One friend of CH was notorious for having his picture taken with his rather large, flaccid member poking out of his fly. He generally tried to get these pictures taken at sorority house parties, grandparent anniversaries, and bar mitzvahs. I pulled him aside before the wedding and said, "You won't be doing one of your dick pics at my wedding, correct?" And he looked very innocently at me and said, "Julie. This is your special day." And with that, I knew he was going to try.

On a quick side note, our photographer also happened to be the University of Iowa sports photographer, so we got some great action shots, but not much of what we actually asked for. My mom, fearing the worst, put disposable cameras on all of the tables at the reception. To future brides, I say definitely do the disposable cameras, they were a riot, and definitely spend some extra cash on the photographer, because all you have left when it's over is a dress, your photos, and your memories.

At the reception, things seemed to be going well. Mr. Johnson appeared to be under control and having fun, and fortunately my photographer left his camera in the car and was dancing with his wife. Mr. J approached me and said, "Hey, let's get a last picture of us together before you consummate your marriage!" And I thought, "Hey, that's funny, let's!" Snap. The photo was taken, and suddenly, I got it. I looked at him and said, "You aren't going to take a picture with your deal out are you?" and he smirked as he said, "I think I just did." Ish.

Fast forward to my mom in Nebraska, getting the pictures developed. She brings home the envelopes. She opens them. She starts thumbing through them. "Oh, Julie and Grandma," and "CH and his mom, how sweet," and "What the f**k is THAT!?!" One week later, my mom had that photo copied and enlarged (as if it needed it) and was showing it to her friends. Her daughter, the blushing bride in a questionably shaded white dress, and a guy who wasn't the groom, smiling, hand on his hip and his gargantuan appendage saying cheese. Classy.

The next Tall Tail I have to tell is about a member we call "The Magnum."

A while back, a friend of mine in our small town needed me to buy condoms, because she was active but afraid people would talk if they saw her buying birth control. (Take a moment to recognize that she, nor I, seemed to care much what people thought if I bought them. Okay, I was married, so I guess I got a pass, but why wasn't CH buying them?) I decided that instead of getting her stocked for the month, I was going to get her taken care of for a year, so I went to my big-city warehouse store and bought the biggest box of condoms I could find. I presented them to my friend, knowing that I gave the gift that kept on giving...sex without pregnancy. Hero time

The next week, my friend gave the mega-box of rubbers back to me. I asked her what was wrong with them - Did they break up? No. Are they defective? No. Did he suffer an industrial accident? No. Finally, she could take no more. She was the deepest red I have ever seen on cheeks, and was practically crying. The story could stay inside her soul no longer.
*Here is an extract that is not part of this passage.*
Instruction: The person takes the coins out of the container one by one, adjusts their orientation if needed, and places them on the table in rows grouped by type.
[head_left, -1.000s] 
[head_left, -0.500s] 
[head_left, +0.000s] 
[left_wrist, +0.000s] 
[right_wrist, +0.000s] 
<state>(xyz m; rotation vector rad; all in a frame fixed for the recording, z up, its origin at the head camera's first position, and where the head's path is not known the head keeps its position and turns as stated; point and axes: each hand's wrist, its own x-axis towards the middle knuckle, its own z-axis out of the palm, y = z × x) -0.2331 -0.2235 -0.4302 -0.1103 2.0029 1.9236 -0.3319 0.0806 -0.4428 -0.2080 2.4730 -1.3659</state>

"So we are messing around. And then it's time to wrap it up, so to speak. And he's impressed that I have so many. So he puts it on and BOING! it flies off across the room! Literally springs off of him! We try another one - BOING! Same thing! And he asks me where I got these things, that they are so small they belong in a Cracker Jack box! Where did you get these mini-circus-condoms!?!"

After much persuasion, she realized that these were what normal men wear. But she, the big cat hunter, had found herself a man who needed his gloves in an XL. He needed The Magnum. We drove to the largest city within an hour of us, and bought the much-coveted Magnum size condoms. We didn't speak of that trip, but every time I saw him after that, I pictured Tom Selleck hopping into his Ferrari in Hawaii and saying goodbye to Higgins, because he was Magnum, P.I. And I couldn't look him in the eye without laughing, because I knew his gun was fully loaded.

Happy Whoreticulture Friday, and Happy Halloween!